**Aim of the task**. Go through the records below line by line, counting those that contain the word "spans"; answer with the count only.

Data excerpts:
────────────────────

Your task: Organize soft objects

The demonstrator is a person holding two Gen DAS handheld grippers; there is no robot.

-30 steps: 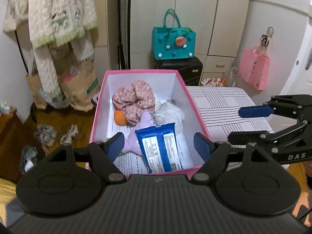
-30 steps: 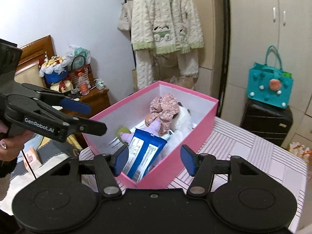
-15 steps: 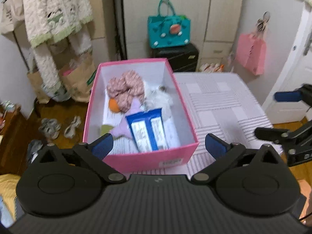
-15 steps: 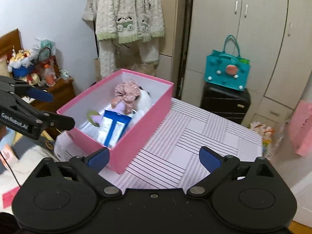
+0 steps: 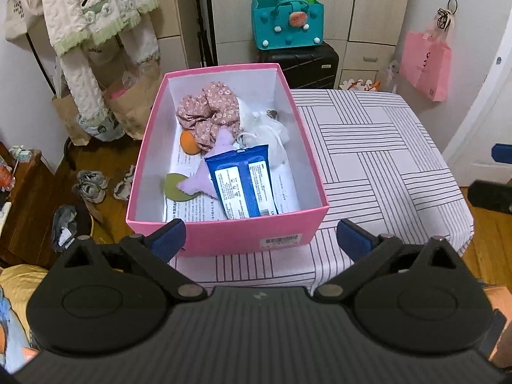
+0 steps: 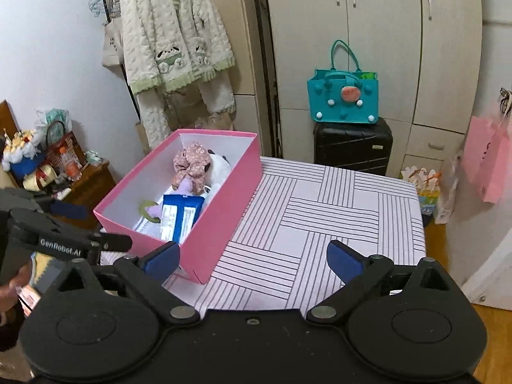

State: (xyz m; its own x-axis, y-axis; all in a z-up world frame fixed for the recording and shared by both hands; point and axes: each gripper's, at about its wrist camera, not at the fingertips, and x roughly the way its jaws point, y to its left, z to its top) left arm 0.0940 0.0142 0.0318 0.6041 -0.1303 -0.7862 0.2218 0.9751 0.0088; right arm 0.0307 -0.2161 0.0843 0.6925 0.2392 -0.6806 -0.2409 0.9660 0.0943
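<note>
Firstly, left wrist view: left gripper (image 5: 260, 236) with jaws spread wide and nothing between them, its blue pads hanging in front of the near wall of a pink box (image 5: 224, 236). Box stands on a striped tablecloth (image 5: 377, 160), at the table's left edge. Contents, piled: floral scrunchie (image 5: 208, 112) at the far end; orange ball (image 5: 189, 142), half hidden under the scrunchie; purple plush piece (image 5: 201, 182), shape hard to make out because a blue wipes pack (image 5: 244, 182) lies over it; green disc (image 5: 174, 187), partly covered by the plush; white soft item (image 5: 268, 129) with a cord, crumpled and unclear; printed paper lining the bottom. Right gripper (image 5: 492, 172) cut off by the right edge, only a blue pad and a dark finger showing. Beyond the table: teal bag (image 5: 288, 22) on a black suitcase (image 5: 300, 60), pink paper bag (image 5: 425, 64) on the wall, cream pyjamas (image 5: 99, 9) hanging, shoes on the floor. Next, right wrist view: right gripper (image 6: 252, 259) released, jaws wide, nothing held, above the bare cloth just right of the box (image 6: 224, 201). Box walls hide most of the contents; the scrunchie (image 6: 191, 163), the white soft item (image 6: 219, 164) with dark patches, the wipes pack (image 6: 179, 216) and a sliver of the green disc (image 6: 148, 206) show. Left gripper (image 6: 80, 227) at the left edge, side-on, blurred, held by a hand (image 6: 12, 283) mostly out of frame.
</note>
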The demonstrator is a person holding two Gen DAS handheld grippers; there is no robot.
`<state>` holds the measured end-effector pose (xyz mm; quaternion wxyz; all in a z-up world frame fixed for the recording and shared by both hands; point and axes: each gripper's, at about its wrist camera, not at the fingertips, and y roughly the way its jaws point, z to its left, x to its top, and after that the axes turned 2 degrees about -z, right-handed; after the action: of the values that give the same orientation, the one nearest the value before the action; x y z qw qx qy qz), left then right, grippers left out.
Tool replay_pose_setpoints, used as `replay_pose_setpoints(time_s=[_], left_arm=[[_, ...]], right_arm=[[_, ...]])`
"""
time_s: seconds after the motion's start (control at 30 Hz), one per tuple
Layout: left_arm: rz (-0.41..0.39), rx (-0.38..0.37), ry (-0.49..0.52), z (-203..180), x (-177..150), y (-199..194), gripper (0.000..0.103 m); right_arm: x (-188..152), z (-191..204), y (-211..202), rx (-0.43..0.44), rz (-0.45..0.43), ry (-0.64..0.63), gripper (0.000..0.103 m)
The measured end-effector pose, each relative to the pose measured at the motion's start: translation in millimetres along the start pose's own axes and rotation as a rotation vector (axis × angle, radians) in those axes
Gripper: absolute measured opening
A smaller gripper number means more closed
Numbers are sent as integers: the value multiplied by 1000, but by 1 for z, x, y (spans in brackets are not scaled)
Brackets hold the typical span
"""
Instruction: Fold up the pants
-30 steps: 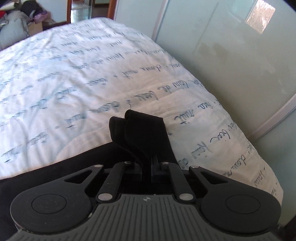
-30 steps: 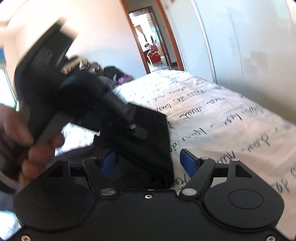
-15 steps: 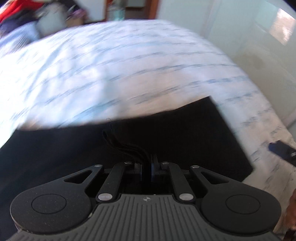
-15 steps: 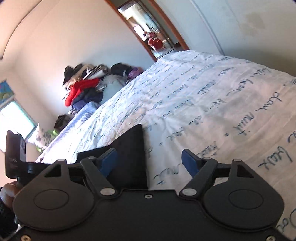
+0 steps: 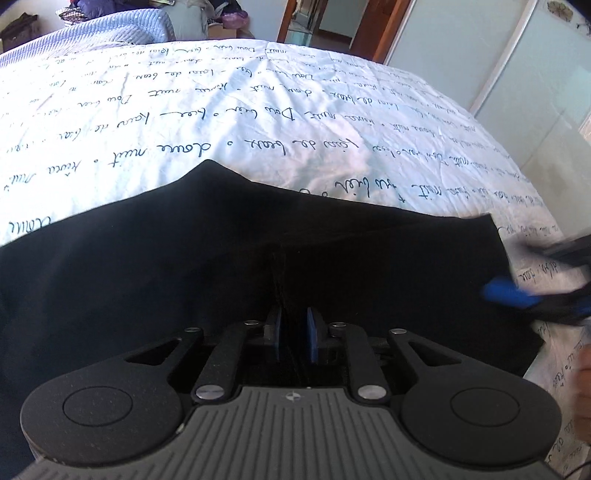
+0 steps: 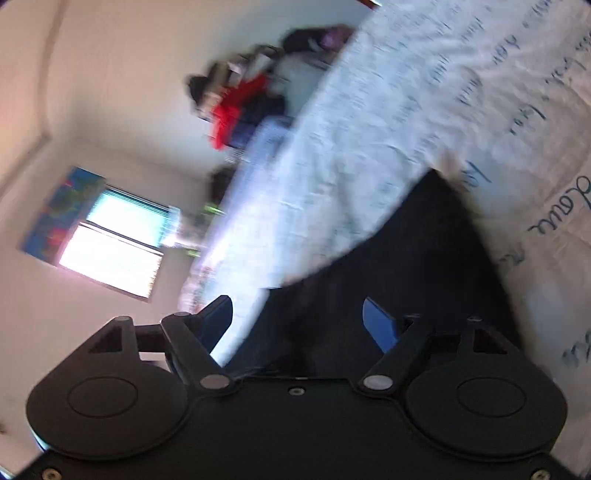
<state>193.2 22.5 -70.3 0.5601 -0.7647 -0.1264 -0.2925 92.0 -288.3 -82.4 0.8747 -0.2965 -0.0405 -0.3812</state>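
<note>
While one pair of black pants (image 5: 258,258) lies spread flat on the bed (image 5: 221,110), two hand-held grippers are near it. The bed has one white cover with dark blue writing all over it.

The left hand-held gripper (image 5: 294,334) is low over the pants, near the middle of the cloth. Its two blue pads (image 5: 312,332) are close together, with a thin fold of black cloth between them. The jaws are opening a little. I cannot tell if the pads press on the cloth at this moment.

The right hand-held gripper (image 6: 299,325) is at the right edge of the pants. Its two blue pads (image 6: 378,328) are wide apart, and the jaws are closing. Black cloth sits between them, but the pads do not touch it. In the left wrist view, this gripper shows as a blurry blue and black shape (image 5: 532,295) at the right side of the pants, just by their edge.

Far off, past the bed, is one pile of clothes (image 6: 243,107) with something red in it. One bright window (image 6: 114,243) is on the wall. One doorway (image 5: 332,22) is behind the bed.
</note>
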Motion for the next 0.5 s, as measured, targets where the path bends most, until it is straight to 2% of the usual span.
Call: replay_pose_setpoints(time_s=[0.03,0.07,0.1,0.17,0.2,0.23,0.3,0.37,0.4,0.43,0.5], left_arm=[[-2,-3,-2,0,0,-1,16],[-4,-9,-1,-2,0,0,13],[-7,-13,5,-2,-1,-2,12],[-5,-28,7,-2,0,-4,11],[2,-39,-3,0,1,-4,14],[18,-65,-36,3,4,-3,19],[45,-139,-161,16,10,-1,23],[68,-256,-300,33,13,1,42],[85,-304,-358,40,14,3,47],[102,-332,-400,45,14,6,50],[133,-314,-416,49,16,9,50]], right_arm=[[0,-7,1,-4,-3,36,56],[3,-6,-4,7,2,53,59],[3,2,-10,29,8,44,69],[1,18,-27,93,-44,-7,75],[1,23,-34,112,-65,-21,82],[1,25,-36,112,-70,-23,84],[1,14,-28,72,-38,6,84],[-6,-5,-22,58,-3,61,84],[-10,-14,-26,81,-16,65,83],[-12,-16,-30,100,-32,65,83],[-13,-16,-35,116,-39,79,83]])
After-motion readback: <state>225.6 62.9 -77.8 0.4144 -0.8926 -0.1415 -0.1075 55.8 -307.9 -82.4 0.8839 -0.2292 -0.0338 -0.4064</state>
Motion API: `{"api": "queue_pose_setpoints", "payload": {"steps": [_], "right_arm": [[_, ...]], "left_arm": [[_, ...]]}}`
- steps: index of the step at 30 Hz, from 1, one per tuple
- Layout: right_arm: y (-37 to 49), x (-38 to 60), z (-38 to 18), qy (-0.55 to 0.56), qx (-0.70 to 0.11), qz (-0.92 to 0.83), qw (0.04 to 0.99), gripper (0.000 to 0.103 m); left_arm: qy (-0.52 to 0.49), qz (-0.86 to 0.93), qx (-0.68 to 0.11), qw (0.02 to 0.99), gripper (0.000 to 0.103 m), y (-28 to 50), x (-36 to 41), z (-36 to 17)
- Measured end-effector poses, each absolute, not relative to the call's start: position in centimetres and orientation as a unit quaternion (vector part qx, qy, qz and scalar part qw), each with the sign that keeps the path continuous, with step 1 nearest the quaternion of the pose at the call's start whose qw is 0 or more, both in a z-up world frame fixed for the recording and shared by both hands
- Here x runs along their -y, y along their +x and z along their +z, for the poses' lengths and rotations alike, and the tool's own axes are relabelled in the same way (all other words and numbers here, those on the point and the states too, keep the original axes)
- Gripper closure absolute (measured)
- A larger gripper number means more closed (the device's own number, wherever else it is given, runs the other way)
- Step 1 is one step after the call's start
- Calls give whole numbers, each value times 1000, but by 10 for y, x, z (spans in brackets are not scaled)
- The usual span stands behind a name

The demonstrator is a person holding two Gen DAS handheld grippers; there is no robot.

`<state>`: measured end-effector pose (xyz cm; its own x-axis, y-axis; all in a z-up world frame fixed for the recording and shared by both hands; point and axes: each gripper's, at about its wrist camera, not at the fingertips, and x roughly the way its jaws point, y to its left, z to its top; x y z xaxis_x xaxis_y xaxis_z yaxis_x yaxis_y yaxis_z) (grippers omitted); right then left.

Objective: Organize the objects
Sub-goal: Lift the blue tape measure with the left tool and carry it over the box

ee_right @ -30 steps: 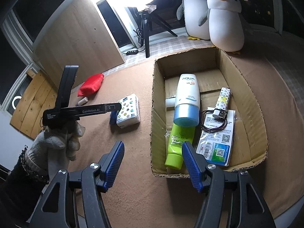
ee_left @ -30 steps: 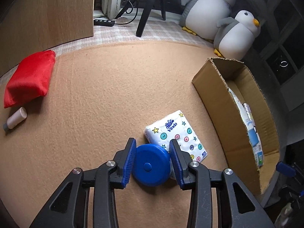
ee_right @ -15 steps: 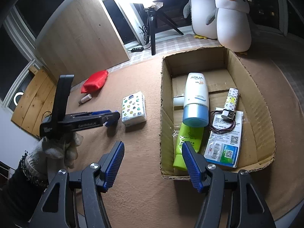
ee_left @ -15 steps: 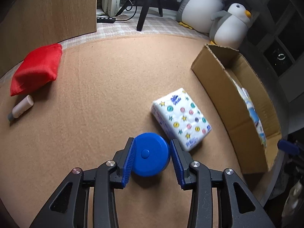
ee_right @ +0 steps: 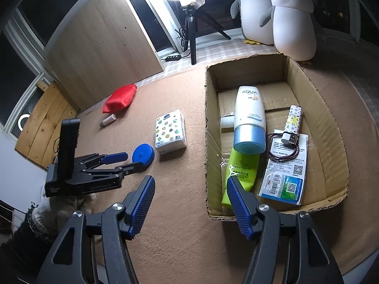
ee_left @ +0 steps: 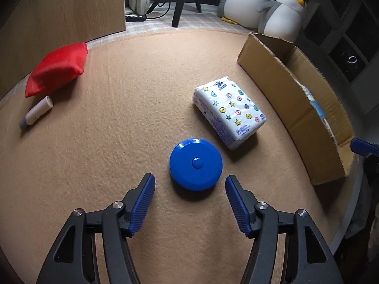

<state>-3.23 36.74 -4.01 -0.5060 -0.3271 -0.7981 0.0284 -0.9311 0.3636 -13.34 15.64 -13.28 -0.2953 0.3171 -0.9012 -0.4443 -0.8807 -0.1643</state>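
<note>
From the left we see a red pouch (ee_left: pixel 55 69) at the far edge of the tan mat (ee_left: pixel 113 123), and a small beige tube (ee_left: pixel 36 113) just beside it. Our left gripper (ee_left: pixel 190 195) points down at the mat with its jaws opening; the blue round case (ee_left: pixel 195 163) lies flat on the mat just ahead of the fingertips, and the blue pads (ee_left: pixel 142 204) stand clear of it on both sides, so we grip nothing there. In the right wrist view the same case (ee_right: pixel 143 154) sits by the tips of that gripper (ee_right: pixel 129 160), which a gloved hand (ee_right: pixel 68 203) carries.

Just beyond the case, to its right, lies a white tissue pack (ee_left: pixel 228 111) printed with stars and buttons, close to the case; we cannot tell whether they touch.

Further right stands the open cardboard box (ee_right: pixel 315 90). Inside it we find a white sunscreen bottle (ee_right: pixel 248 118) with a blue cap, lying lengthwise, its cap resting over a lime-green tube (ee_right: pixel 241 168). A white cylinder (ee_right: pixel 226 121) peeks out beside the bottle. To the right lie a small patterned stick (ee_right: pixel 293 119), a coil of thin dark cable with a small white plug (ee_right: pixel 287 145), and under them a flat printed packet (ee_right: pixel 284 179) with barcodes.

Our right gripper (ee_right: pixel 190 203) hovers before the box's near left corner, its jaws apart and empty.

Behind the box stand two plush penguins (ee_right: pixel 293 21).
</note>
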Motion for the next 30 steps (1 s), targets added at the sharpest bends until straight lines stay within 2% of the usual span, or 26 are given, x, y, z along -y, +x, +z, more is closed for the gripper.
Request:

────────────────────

**Solved problem**. 2